Dangerous moves from two drivers caused chaos on a busy highway this week with a road safety advocate condemning the 'selfish' act that's all too common on our roads.

The car swerved after getting too close to the car in front (left) before crashing into the truck and then another vehicle, spinning out of control (right).
A serious crash occurred on the Bruce Highway in Queensland on Wednesday after an alleged road rage incident. Source: Facebook

Shocking footage of erratic driving leading to a terrifying Aussie highway crash has been shared online one week after a man lost his life following an alleged Sydney road rage incident.

Two cars travelling northbound on the Bruce Highway in Queensland on Wednesday were overtaking a truck and were caught on the large vehicle's cameras. It appears the car in front was deliberately slowing down in the right-hand lane in response to alleged tailgating from the P-plater behind, who was in turn forced to slam on their brakes. However, as the cars emerged past the truck the P-plater attempted to undertake the other car and move into the middle lane, losing control and swerving on the highway.

It was then hit by the truck before spinning and hitting another vehicle on the left-hand lane.
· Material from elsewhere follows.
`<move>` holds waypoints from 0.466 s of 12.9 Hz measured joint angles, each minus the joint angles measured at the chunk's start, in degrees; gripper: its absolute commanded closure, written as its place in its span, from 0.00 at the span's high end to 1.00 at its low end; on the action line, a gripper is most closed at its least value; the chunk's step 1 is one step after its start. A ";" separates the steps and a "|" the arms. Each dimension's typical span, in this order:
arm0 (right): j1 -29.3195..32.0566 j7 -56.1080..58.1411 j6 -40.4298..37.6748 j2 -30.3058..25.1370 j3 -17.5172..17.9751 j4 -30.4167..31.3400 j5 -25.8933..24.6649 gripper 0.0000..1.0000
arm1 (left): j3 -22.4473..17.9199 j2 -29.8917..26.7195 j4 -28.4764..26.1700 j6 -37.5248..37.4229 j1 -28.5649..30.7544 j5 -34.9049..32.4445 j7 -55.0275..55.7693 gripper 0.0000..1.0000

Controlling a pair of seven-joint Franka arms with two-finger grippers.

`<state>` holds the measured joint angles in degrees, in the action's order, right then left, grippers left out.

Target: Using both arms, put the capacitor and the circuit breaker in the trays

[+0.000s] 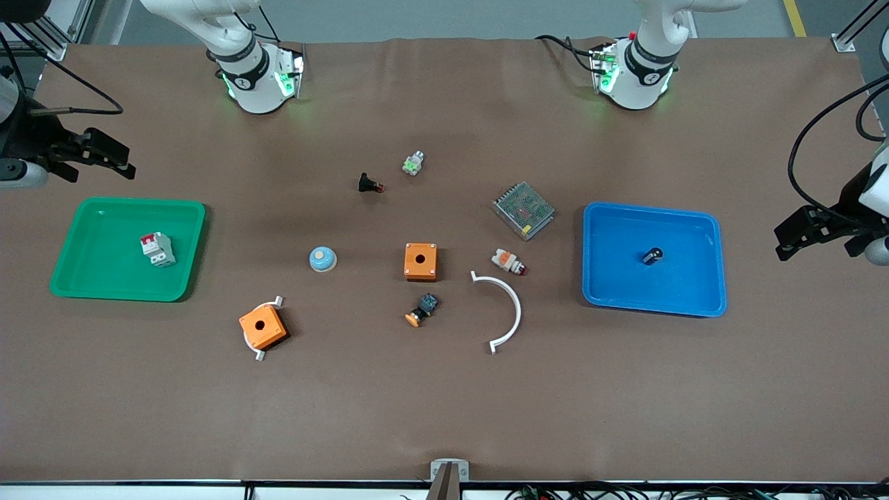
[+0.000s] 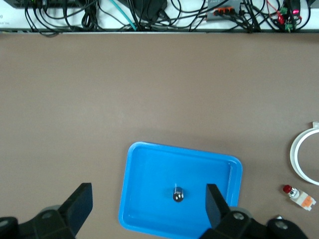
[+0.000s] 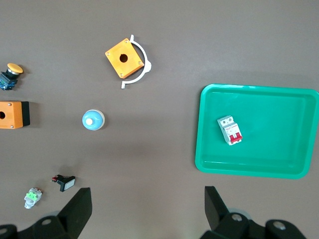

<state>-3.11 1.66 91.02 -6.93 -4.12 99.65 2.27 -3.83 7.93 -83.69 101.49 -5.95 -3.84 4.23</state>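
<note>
Table (image 1: 444, 417): plain brown.
Trays: 1 green tray (image 1: 83, 285), 1 blue tray (image 1: 694, 298).
Circuit breaker (image 1: 158, 249): white-grey, red lever.
Capacitor (image 1: 652, 255): glossy black.
2 orange boxes (image 1: 421, 262), each with 1 dark round hole.
Dome (image 1: 323, 259): light blue, beige centre.
Curved strip (image 1: 510, 305): white.
Mesh-topped unit (image 1: 524, 210): silver-grey.
Left gripper (image 1: 809, 232), right gripper (image 1: 97, 156): black.

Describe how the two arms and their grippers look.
Both arms are white with black joint bands and green lights at their bases. The left gripper and right gripper are black, with blocky black fingers. Black cables trail along both arms.
</note>
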 measured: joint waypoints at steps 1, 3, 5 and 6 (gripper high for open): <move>0.11 -0.02 -0.67 -0.23 0.00 -0.01 0.00 1.00 | -0.04 0.00 0.79 -1.68 0.14 0.01 0.00 1.00; 0.25 -0.05 -1.39 -0.70 0.01 -0.04 0.00 1.00 | -0.02 -0.01 2.04 -4.35 0.18 0.02 0.00 1.00; 0.59 -0.13 -1.77 -1.46 -0.13 -0.05 -0.01 1.00 | -0.01 0.00 3.29 -6.60 0.18 0.03 0.00 1.00; 0.70 -0.13 -1.79 -1.78 -0.42 -0.09 -0.01 1.00 | 0.00 0.00 4.61 -7.94 0.17 0.03 -0.02 1.00</move>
<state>-2.41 1.53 89.23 -8.71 -4.54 99.56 2.26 -3.83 7.93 -79.08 93.56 -5.78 -3.81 4.21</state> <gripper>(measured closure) 0.000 0.000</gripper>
It came to a stop when it hit the barrier by the side of the highway.

In a survey released by Finder, 74 per cent of respondents admitted to being involved in road rage incidents on Aussie roads, with the behaviour known to contribute to crashes and road deaths.

"Road rage is futile, dangerous and selfish," Diane McMurtrie, president of Hannah’s Blue Butterflies Road Safety Awareness, told Yahoo News. "Every time we put the keys [in the] ignition, we are riding a loaded weapon. This footage reminds us that every decision we make behind the wheel has consequences."

The two silver cars overtaking a truck on the Bruce Highway in Queensland on Wednesday.
The car in front appeared to slow down while overtaking the truck, forcing the P-plater to slam on the breaks. Source: Facebook

Last week in Sydney's west driver Rhyce Harding, 27, was allegedly hit by a white ute and dragged along the road before dying in an alleged road rage incident.

Acting Inspector Shane Ranee said the incident likely followed a road-rage confrontation. "Words were said, that's what led us to believe it could have happened because of a road rage incident," he said last week.

Rhyce Harding, 27, in a gym smiling at the camera as he holds a clench fist up.
Rhyce Harding, 27, died last week in Sydney's west after an alleged road rage incident. Source: AAP

Authorities and advocates have long been urging drivers to keep their "emotions in check" while operating a vehicle, reminding Aussies it can be the difference between life and death.

"Don’t drive angry... these drivers need to hand in their licence and buy a bus ticket," McMurtrie said.